Which lines come from the start of the listing through the line holding "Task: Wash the"? Restate exactly those, both included, minus the pictures.
Segment Open
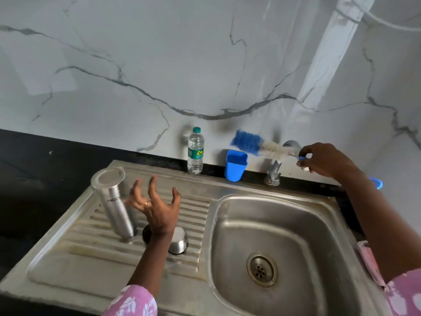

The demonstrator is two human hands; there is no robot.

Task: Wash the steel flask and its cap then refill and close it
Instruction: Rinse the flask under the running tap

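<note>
Steel flask [114, 201]: stands mouth down on the ribbed drainboard [196, 215], left of centre in the frame.
Cap [180, 242]: steel, on the drainboard just right of the flask, partly hidden by the left forearm.
Left hand [155, 207]: just beside the flask, fingers spread and loosely bent, holding nothing.
Right hand [323, 159]: at right of frame above the tap [273, 171], pinches the handle end of the bottle brush [252, 145], whose blue bristles point left above the blue cup [235, 166].
Water bottle [195, 151]: upright and capped on the black table [45, 169], just left of the blue cup.
</note>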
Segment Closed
## ANSWER AREA
The demonstrator is two human hands; there is no robot.

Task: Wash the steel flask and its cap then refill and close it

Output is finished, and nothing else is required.